Effect of molecular structure of cationic surfactants on biophysical interactions of surfactant-modified nanoparticles with a model membrane and cellular uptake.

The aim of this study was to test the hypothesis that the molecular structure of cationic surfactants at the nanoparticle (NP) interface influences the biophysical interactions of NPs with a model membrane and cellular uptake of NPs. Polystyrene NPs (surfactant-free, 130 nm) were modified with cationic surfactants.
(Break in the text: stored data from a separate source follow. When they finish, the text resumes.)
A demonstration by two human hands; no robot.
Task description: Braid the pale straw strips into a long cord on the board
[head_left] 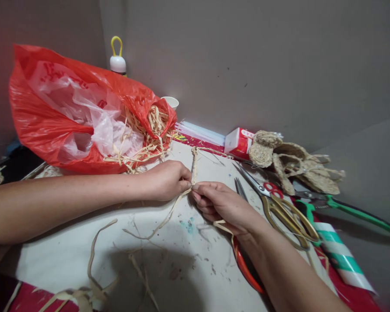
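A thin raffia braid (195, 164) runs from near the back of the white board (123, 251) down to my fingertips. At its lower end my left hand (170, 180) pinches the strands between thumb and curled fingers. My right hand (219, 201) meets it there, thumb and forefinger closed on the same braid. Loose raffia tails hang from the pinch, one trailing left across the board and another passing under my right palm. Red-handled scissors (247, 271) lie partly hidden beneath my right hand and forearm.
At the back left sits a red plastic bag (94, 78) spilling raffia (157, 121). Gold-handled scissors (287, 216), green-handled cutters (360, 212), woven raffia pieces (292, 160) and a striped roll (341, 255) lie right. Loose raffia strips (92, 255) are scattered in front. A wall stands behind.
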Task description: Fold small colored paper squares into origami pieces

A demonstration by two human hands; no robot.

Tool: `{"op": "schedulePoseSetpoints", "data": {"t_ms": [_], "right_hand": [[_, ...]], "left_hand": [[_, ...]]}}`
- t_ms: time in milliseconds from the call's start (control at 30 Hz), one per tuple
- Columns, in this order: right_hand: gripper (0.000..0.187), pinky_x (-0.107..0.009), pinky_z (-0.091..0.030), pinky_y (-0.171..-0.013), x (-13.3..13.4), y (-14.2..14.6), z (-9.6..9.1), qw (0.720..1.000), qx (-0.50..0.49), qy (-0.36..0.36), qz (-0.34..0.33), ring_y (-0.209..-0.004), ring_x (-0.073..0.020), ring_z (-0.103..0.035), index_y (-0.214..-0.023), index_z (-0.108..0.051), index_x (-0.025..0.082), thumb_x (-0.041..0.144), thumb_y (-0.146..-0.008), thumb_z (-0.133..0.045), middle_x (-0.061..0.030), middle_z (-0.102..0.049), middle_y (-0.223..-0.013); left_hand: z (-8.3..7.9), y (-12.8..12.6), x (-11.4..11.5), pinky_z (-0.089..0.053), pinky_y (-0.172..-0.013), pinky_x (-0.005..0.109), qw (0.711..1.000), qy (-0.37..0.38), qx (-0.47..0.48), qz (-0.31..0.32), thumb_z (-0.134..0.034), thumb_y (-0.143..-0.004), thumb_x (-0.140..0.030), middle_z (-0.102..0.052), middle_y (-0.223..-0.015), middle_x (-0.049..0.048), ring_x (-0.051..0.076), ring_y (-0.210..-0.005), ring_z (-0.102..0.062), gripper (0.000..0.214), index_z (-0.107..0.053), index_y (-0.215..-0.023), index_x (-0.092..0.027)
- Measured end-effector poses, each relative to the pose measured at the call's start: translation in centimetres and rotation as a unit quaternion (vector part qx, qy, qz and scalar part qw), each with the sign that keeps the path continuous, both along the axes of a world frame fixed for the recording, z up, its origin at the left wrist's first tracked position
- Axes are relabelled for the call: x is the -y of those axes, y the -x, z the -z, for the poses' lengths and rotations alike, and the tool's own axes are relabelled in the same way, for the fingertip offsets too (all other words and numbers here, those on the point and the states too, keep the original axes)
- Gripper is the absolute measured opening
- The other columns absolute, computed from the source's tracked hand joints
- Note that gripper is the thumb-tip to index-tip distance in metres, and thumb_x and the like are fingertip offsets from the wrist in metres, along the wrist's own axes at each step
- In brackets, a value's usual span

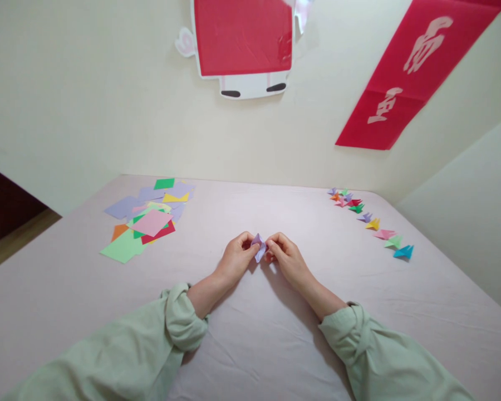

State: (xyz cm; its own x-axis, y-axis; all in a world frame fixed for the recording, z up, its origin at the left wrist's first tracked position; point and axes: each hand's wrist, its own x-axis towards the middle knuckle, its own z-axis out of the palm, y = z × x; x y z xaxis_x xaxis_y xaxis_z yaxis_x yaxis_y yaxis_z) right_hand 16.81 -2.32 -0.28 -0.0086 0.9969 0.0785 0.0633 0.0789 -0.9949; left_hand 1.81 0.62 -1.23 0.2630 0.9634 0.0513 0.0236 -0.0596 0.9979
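A small piece of folded purple origami paper (259, 248) is held up just above the middle of the table. My left hand (239, 254) pinches its left side between thumb and fingers. From the other side, my right hand (284, 255) has its thumb and index finger pinched at the paper's right edge. The exact grip of the right fingertips is too small to make out fully. The folded paper stands roughly upright, with pointed ends at top and bottom.
Loose coloured paper squares (152, 223) lie in a pile at the left. Several small folded paper figures (373, 224) form a slanting row at the right. A pale cloth covers the table (217, 345). Behind it rises a wall (108, 100) with red decorations (244, 39).
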Motion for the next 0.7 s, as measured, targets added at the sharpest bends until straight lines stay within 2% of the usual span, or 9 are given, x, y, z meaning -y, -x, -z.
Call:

These surfactants were of either dichained (didodecyldimethylammonium bromide [DMAB]) or single-chained (cetyltrimethylammonium bromide [CTAB] and dodecyltrimethylammonium bromide [DTAB]) forms, with the latter two having different hydrophobic chain lengths. Biophysical interactions of these surfactant-modified NPs with an endothelial cell model membrane (EMM) were studied using a Langmuir film balance. Changes in surface pressure (SP) of EMM as a function of time following interaction with NPs and in the compression isotherm (pi-A) of the lipid mixture of EMM in the presence of NPs were analyzed. Langmuir-Schaeffer (LS) films, which are EMMs that have been transferred onto a suitable substrate, were imaged by atomic force microscopy (AFM), and the images were analyzed to determine the mechanisms of the NP-EMM interaction. DMAB-modified NPs showed a greater increase in SP and a shift toward higher mean molecular area (mmA) than CTAB- and DTAB-modified NPs, indicating stronger interactions of DMAB-modified NPs with the EMM. However, analysis of the AFM phase and height images of the LS films revealed that both DMAB- and CTAB-modified NPs interacted with the EMM but via different mechanisms: DMAB-modified NPs penetrated the EMM, thus explaining the increase in SP, whereas CTAB-modified NPs anchored onto the EMM's condensed lipid domains and hence did not cause any significant change in SP. Human umbilical vein endothelial cells showed greater uptake of DMAB- and CTAB-modified NPs than of DTAB-modified or unmodified NPs. We conclude that (i) the dichained and single-chained cationic surfactants on NPs have different mechanisms of interaction with the model membrane and that (ii) NPs that demonstrate greater biophysical interactions with the membrane also show greater cellular uptake. Biophysical interactions of NPs with a model membrane thus could be effectively used for developing nanocarriers with optimized surface properties for drug delivery and imaging applications.